Find the word "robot" in the listing; pull out each line holding it.

**** ENTRIES SHOWN

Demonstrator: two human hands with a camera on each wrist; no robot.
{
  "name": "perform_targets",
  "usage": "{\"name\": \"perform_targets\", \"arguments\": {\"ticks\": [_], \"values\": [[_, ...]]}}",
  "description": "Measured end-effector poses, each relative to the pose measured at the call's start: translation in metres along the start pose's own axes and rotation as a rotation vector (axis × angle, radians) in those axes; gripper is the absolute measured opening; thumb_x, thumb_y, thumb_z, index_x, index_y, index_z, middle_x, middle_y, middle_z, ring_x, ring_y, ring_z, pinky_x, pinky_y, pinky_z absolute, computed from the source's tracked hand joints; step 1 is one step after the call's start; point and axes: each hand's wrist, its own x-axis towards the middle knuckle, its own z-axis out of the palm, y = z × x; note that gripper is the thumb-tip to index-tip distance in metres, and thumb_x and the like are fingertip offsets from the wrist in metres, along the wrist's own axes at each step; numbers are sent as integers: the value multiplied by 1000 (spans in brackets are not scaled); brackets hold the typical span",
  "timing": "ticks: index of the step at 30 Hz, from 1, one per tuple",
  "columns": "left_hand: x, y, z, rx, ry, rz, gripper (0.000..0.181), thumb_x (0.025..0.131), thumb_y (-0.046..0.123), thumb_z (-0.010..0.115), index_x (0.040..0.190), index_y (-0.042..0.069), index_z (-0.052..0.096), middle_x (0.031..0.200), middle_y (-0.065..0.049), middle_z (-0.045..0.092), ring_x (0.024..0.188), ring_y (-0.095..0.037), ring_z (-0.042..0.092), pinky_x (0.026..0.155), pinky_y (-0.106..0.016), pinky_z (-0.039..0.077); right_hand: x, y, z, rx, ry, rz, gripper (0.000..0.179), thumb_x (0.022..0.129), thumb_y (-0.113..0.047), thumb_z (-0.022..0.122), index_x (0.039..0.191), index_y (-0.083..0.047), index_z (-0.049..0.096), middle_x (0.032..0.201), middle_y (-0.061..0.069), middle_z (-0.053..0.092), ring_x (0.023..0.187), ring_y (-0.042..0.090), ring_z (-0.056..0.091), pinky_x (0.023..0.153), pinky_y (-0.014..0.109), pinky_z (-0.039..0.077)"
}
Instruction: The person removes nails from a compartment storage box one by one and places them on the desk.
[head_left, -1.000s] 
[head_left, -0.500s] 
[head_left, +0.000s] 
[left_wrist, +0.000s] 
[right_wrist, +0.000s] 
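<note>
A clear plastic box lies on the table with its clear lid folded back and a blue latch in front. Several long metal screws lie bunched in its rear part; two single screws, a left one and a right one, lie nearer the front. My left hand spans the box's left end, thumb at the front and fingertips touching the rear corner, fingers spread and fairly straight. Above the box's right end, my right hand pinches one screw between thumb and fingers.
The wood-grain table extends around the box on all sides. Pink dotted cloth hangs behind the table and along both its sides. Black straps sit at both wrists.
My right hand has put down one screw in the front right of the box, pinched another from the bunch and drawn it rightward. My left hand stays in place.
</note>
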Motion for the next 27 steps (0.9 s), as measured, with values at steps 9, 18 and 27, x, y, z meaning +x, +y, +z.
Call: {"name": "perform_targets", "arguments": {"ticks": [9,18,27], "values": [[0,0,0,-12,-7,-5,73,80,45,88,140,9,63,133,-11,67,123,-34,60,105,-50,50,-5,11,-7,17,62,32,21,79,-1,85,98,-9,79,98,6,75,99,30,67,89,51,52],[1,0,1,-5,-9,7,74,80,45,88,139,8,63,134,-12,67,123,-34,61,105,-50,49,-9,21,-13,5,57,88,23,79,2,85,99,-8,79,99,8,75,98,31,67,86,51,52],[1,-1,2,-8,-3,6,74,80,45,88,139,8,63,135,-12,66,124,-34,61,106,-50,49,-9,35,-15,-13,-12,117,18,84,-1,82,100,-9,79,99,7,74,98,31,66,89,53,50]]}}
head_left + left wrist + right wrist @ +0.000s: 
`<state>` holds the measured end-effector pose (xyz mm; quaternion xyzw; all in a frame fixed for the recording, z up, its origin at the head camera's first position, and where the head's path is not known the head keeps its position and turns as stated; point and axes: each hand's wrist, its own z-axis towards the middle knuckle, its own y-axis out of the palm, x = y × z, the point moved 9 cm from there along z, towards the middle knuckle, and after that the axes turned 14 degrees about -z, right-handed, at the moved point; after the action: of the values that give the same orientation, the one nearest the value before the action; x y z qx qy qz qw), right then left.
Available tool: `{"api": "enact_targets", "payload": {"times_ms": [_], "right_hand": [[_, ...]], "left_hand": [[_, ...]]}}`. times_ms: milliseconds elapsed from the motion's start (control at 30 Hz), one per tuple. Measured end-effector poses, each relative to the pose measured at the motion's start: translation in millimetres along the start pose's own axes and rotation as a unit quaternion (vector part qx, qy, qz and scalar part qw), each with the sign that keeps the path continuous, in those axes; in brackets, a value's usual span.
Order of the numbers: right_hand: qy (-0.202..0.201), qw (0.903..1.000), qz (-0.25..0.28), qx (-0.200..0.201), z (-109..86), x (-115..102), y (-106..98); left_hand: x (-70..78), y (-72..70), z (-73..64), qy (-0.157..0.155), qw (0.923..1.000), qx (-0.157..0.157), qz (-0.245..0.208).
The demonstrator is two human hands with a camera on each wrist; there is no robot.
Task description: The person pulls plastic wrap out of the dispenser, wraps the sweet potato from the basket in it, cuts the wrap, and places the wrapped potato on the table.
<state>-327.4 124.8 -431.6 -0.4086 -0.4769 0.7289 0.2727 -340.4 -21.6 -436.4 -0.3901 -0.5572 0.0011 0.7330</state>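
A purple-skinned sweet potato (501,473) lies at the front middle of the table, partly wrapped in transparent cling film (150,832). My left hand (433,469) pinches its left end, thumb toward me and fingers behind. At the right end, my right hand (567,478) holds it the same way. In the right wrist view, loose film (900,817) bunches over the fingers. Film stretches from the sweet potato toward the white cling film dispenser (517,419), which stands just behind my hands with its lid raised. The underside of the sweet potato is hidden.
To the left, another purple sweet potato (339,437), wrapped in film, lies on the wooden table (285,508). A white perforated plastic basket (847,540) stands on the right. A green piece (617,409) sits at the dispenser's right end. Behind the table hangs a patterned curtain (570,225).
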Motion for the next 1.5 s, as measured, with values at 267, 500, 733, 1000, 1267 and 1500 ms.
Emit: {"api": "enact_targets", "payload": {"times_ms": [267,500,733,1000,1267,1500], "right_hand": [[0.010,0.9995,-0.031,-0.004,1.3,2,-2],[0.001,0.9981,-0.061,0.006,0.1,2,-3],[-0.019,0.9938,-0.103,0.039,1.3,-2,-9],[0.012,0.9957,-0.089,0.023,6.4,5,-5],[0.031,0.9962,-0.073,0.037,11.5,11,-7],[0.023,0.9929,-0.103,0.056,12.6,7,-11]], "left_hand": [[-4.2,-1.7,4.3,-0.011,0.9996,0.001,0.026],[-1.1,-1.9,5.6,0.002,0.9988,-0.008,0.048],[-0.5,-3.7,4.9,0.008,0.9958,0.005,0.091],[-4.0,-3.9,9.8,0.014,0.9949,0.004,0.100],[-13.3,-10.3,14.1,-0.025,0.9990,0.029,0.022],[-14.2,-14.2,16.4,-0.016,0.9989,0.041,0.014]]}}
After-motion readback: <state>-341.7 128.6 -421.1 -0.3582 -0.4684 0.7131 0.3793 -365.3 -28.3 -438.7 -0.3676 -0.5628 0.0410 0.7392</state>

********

- [RESPONSE TO THE EXERCISE]
Demonstrator: two human hands with a camera on each wrist; no robot.
The demonstrator is two human hands with a camera on each wrist; there is no robot.

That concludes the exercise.